Rosetta raced past the asteroid at 15 km/s completing the flyby in just a minute. But the cameras and other instruments had been working for hours and in some cases days beforehand, and will continue afterwards. Shortly after closest approach, Rosetta began transmitting data to Earth for processing, and the Rosetta team will surely release more details in the coming days and weeks.
In the meantime, enjoy this wonderful poem composed by space poet laureate Stu Atkinson.
Lutetia in the Light
For all these years you were merely
A smear of light through our telescopes
On the clearest, coldest night; a hint
Of a glint, just a few pixels wide
On even your most perfectly-framed portraits.
But now, now we see you!
Swimming out of the dark – a great
Stone shark, your star-tanned skin pitted
And pocked, scarred after aeons of drifting
Silently through the endless ocean of space.
Here on Earth our faces lit up as we saw
You clearly for the first time; eyes wide
With wonder we traced the strangely familiar
Grooves raked across your sides,
Wondering if Rosetta had doubled back to Mars
And raced past Phobos by mistake –
Then you were gone, falling back into the black,
Not to be seen by human eyes again for a thousand
Blue Moons or more. But we know you now,
We know you; you’ll never be just a speck of light again.
—Stuart Atkinson
Sources: ESA, JPL, Rosetta Blog
These are such fascinating images! And great poem Stu! It was a good weekend for us desktop astronauts. 🙂
“With wonder we traced the strangely familiar
Grooves raked across your sides,
Wondering if Rosetta had doubled back to Mars
And raced past Phobos by mistake –”
Stu was of course alluding to the grooved terrain seen in some images of Lutetia. Similar grooved terrain/grooves has/have been identified on Phobos and Saturn’s moon Phoebe, as well as asteroids Eros, Ida, Gaspra and Steins. Several theories as to their origins have been proposed, but the exact cause is still mysterious. A 2001 paper looked at groove phenomena on Phobos, Eros, Ida and Gaspra as being the result of fractures in these bodies: http://www.terrapub.co.jp/journals/EPS/pdf/2001/5311/53111065.pdf
The commonality of grooved terrain may be trying to tell us something.

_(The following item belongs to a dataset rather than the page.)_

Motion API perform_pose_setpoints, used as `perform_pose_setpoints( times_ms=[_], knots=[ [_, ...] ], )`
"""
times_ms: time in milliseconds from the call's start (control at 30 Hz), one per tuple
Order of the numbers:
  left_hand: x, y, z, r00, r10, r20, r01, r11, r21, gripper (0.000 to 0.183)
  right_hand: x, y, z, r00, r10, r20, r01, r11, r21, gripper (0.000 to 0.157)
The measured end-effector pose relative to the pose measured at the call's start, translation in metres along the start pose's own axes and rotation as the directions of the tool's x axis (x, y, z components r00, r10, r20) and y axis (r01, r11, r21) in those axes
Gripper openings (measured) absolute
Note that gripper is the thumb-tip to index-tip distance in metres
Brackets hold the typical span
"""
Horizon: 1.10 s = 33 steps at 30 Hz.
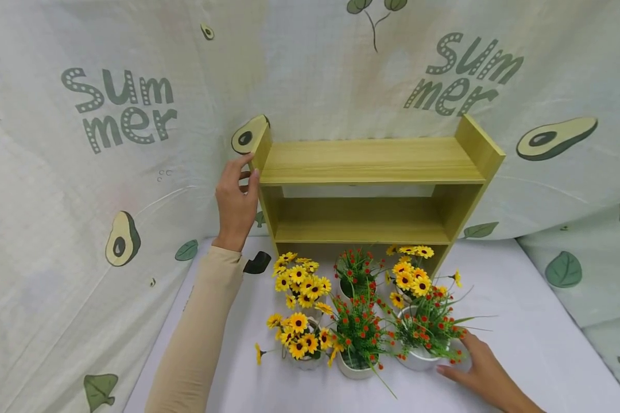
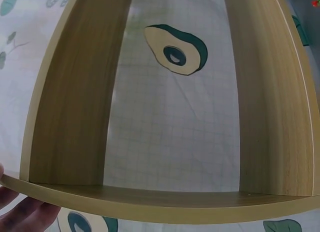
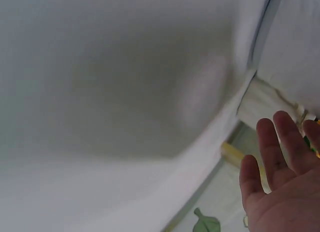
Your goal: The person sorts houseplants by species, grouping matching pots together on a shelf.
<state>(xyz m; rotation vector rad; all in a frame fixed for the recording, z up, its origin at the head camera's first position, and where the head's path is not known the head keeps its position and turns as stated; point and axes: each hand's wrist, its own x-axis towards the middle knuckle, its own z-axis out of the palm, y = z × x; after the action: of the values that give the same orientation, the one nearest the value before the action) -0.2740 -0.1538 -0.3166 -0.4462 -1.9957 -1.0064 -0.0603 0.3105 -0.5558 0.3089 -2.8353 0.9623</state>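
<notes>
A light wooden shelf [image 1: 367,163] with two visible boards stands against the back cloth. My left hand [image 1: 237,201] holds the upper front edge of its left side panel; in the left wrist view the fingers [image 2: 31,214] lie outside the panel and the thumb tip shows at the frame's edge. At the front right, my right hand [image 1: 483,373] is beside a white pot [image 1: 418,361] of red-flowered grass [image 1: 426,330]. Its fingers [image 3: 270,149] look extended and apart in the right wrist view. Leaves partly hide those fingertips in the head view, so contact is unclear.
Other potted plants crowd before the shelf: yellow flowers [image 1: 297,338] at left, red-flowered grass [image 1: 359,330] in the middle, more yellow flowers [image 1: 412,278] at back right. A dark object [image 1: 258,263] lies near the left wrist. Printed cloth [image 1: 310,74] surrounds the white table [image 1: 501,292].
</notes>
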Motion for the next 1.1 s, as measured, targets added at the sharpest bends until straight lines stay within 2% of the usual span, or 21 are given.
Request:
perform_pose_setpoints(
  times_ms=[267,400,600,767,867,1100],
  knots=[
    [0.001,-0.001,0.003,1.000,-0.001,-0.020,0.001,1.000,0.005,0.033,0.005,-0.016,0.004,0.996,0.087,0.034,-0.090,0.992,0.083,0.090],
    [0.000,-0.001,0.004,1.000,0.002,-0.023,-0.001,1.000,0.010,0.033,0.005,-0.022,0.006,0.992,0.123,0.024,-0.125,0.982,0.144,0.093],
    [-0.001,-0.001,0.005,1.000,0.001,-0.031,-0.001,1.000,0.013,0.033,0.007,-0.033,0.008,0.985,0.166,0.047,-0.173,0.961,0.215,0.110],
    [-0.002,-0.002,0.005,0.999,0.003,-0.033,-0.003,1.000,0.015,0.033,0.008,-0.037,0.009,0.976,0.203,0.082,-0.218,0.937,0.272,0.116],
    [-0.002,-0.002,0.005,0.999,0.003,-0.036,-0.003,1.000,0.014,0.032,0.009,-0.036,0.012,0.977,0.197,0.077,-0.212,0.933,0.292,0.117],
    [-0.002,-0.001,0.006,0.999,-0.002,-0.049,0.002,1.000,0.005,0.032,0.013,-0.033,0.019,0.994,0.106,-0.005,-0.099,0.945,0.313,0.104]
  ],
)
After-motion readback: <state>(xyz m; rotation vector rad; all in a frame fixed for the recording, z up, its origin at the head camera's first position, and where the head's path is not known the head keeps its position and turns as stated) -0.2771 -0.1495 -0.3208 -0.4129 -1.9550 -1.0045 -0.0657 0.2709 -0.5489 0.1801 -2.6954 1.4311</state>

Along the lines of the origins of grooved terrain, a 2006 paper proposed that grooves on Phobos were likely due to ejecta from Martian impacts( http://www.terrapub.co.jp/journals/EPS/pdf/2001/5311/53111065.pdf ). While several objections to this model have been made, it illustrates some of the recent thinking on the subject.
Ooops, that last link should be: http://www.lpi.usra.edu/meetings/lpsc2006/pdf/2195.pdf
I wonder how far from Saturn Lutetia was when that second image was taken?
“grooved terrain”
Dare I suggest, crater chains? Download the original images, and take a close-up look. Do the same for Phobos…
Thanks Jon, interesting!
@ davesmith_au: The ref Jon Hanford provided is pretty convincing (at least before reading those “several objections”); and it is a quantitative model applied to several bodies.